He became frantic, ran back towards the kitchen, snatched up the knife his grandmother had been using to cut up vegetables for the stew, before she had been thrown against the wall and had her neck broken. The knife clutched in hands pricked by needles of thawing, he ran back to the front room, back to a stream of drones pouring through the door.

"No," he said, his voice stronger than the thumps of heavy feet treading on the wooden floor.

Impassive, the Borg with the red beam with the familiar eyes told him, "Resistance is futile. You will service the Borg." He would be the last to enter the house, standing in the yard just outside the door.

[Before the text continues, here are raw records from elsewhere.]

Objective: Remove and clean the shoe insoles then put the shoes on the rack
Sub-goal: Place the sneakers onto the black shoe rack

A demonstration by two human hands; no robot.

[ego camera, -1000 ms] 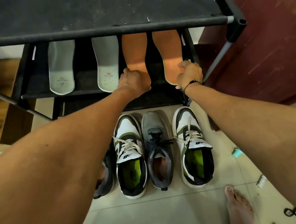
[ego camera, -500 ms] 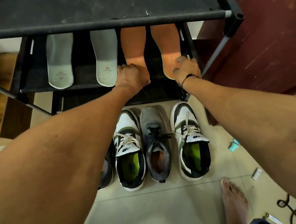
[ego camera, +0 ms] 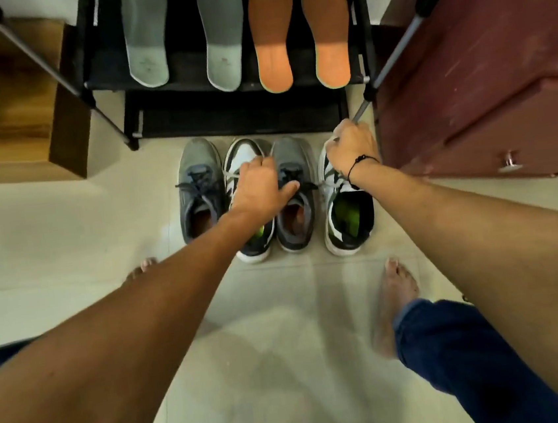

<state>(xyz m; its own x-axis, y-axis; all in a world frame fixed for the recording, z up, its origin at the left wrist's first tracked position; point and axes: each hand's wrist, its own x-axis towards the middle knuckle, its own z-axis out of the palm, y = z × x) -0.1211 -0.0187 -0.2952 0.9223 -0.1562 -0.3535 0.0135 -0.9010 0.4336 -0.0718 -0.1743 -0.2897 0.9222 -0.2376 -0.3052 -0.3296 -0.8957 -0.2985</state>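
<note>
Four shoes stand in a row on the tiles before the black rack (ego camera: 240, 115): a grey shoe (ego camera: 196, 192), a white and green shoe (ego camera: 254, 238), a second grey shoe (ego camera: 295, 220) and a second white and green shoe (ego camera: 347, 221). My left hand (ego camera: 261, 189) covers the laces of the left white shoe, its thumb lying over the grey shoe beside it. My right hand (ego camera: 350, 150) is curled over the front of the right white shoe. On the rack's shelf lie two grey insoles (ego camera: 146, 42) (ego camera: 222, 41) and two orange insoles (ego camera: 271, 39) (ego camera: 328, 37).
A dark red cabinet (ego camera: 481, 86) with a metal knob (ego camera: 508, 159) stands close on the right of the rack. Wooden furniture (ego camera: 1, 102) is at the left. My bare feet (ego camera: 397, 302) (ego camera: 139, 270) rest on the tiled floor behind the shoes.
Both hands let go of the orange insoles on the shelf and came down onto the two white and green shoes. The view has dropped towards the floor.
</note>
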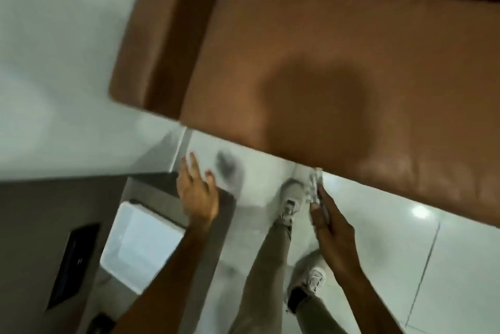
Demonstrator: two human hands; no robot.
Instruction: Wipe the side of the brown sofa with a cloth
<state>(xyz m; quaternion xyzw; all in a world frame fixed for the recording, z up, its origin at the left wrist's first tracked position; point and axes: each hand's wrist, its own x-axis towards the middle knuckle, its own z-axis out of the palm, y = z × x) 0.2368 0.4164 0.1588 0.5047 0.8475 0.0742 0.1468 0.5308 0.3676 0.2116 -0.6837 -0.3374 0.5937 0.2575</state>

The boy pushed past the other drones, through their throngs, until he met the Borg outside. He would not go into the house. His hand had the feeling back, full of pain from the cold, it adjusted its grip on the handle. Then it found its mark, plunged into the chest of the Borg who had sought him out.

Drops of blood on the snow, bright red on the canvas of white.

The boy went to shout his joy, he had defeated him, but the body that collapsed in front of him stood out against the snow, against the canvas of Borg. The snow caught the body as the boy watched, a body dressed in the black and red uniform of a Starfleet officer. He'd killed him. No celebration, no joy would be forthcoming. The man once called Jean-Luc Picard lay in the snow. The sea of Borg surged forward and around the boy, cut off the view of his dead father. They moved to take him. "No," he said for the last time, his voice broken and cracked.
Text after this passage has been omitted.